• Work instruction:
In the records below, find the line with "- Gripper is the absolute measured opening" and the line with "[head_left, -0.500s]"; return exactly those lines and every line between them.

BEGIN

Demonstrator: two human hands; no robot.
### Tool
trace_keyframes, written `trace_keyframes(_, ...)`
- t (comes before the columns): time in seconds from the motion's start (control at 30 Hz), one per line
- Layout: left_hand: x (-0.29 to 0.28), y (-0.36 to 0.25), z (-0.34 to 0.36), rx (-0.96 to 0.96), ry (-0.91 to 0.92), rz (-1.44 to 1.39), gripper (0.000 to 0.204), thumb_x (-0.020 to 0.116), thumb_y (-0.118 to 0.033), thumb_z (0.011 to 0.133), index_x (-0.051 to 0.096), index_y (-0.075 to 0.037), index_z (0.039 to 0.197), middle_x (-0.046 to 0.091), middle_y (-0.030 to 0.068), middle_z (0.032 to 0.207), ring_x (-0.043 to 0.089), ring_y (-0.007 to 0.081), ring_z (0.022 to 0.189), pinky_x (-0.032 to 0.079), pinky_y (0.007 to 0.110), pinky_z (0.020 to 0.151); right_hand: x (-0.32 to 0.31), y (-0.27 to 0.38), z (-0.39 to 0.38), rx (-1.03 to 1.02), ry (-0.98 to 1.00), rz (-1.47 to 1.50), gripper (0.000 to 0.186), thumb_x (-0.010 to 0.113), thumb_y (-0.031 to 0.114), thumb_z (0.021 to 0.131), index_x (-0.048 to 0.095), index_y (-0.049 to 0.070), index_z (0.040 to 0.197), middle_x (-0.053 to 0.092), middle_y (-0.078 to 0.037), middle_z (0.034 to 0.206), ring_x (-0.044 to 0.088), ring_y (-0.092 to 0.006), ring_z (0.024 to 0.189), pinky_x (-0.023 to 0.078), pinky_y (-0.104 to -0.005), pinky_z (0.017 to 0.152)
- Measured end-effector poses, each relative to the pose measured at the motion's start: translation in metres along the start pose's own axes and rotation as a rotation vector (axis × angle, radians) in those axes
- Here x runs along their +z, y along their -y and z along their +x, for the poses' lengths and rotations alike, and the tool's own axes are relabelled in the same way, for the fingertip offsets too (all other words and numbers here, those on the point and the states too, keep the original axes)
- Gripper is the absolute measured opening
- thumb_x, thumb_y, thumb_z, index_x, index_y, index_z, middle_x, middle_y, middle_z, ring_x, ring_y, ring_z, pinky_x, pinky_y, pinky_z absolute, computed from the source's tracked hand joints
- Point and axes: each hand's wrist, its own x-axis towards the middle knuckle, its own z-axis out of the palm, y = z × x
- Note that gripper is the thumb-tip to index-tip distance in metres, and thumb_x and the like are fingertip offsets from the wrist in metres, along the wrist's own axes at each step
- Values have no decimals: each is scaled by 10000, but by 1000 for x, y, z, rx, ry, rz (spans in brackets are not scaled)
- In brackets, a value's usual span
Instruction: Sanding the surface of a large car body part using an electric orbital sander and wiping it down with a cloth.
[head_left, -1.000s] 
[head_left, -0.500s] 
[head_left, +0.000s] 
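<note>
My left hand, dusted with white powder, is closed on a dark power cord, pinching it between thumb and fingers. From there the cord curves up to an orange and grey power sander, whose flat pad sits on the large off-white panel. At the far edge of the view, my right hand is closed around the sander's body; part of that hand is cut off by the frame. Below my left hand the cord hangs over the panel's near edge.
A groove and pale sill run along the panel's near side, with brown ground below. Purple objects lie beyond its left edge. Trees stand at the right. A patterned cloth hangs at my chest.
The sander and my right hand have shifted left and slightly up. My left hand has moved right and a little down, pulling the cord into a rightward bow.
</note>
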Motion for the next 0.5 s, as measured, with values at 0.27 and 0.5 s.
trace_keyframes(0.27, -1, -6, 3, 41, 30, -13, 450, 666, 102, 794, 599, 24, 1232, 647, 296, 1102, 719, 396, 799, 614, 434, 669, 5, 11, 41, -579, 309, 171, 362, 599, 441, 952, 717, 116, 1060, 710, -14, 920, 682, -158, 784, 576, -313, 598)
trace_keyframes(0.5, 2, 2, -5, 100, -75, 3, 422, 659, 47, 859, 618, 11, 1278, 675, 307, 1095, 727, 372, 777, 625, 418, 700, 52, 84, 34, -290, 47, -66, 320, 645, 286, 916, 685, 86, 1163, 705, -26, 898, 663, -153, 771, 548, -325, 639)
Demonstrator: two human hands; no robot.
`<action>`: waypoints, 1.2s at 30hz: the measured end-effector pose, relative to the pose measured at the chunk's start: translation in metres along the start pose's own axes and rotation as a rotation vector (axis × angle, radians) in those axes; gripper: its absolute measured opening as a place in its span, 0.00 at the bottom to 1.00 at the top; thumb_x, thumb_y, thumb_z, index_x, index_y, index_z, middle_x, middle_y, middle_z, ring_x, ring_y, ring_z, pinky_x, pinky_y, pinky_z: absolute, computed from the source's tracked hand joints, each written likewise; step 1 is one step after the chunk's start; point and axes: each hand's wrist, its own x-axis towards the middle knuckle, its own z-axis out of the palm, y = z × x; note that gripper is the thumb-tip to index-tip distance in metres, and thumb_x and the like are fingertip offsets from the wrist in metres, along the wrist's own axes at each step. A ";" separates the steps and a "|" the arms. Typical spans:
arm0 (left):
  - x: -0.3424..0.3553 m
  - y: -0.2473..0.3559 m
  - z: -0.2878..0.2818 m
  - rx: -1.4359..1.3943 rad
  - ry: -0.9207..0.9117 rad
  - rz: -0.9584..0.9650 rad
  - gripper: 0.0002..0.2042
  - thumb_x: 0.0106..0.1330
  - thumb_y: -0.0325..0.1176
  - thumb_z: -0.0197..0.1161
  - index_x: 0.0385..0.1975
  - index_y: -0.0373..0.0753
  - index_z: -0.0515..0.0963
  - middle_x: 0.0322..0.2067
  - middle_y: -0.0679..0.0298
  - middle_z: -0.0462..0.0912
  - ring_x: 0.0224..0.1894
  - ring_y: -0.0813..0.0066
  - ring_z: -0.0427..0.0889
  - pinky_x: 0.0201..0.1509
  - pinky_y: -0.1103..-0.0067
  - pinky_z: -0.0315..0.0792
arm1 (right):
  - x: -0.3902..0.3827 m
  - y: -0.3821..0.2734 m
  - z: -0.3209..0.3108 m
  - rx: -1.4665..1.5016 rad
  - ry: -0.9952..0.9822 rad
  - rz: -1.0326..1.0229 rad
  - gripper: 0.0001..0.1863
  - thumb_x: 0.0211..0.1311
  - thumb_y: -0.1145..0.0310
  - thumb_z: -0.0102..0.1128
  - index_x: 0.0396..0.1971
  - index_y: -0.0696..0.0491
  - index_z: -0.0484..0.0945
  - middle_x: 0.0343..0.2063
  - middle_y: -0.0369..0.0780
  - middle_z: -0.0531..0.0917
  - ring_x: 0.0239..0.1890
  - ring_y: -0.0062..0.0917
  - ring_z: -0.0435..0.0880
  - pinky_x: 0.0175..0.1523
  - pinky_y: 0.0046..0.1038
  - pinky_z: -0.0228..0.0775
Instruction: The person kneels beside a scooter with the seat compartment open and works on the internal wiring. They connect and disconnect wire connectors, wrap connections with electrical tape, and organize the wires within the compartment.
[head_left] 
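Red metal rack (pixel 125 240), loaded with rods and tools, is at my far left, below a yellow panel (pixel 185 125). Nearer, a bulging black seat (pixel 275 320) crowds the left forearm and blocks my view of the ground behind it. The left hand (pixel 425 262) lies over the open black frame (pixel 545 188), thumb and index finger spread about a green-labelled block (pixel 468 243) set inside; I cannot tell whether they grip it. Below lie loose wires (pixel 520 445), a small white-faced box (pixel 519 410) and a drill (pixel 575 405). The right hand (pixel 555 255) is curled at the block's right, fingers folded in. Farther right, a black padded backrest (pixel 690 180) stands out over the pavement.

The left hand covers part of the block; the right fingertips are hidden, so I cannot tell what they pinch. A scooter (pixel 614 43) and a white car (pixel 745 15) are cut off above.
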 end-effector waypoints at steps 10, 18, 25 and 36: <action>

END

• Response area:
- Gripper is the absolute measured opening
- thumb_x, thumb_y, thumb_z, index_x, index_y, index_z, middle_x, middle_y, middle_z, ring_x, ring_y, ring_z, pinky_x, pinky_y, pinky_z absolute, computed from the source's tracked hand joints
- Point and axes: each hand's wrist, its own x-axis towards the middle knuckle, its own z-axis out of the palm, y = z × x
- Note that gripper is the thumb-tip to index-tip distance in metres, and thumb_x and the like are fingertip offsets from the wrist in metres, along the wrist's own axes at each step
- Values have no decimals: each is scaled by 10000, but by 1000 for x, y, z, rx, ry, rz (spans in brackets are not scaled)
- In brackets, a value's usual span
Instruction: Sanding the surface of a large car body part using an electric orbital sander and wiping it down with a cloth.
[head_left, -1.000s] 
[head_left, -0.500s] 

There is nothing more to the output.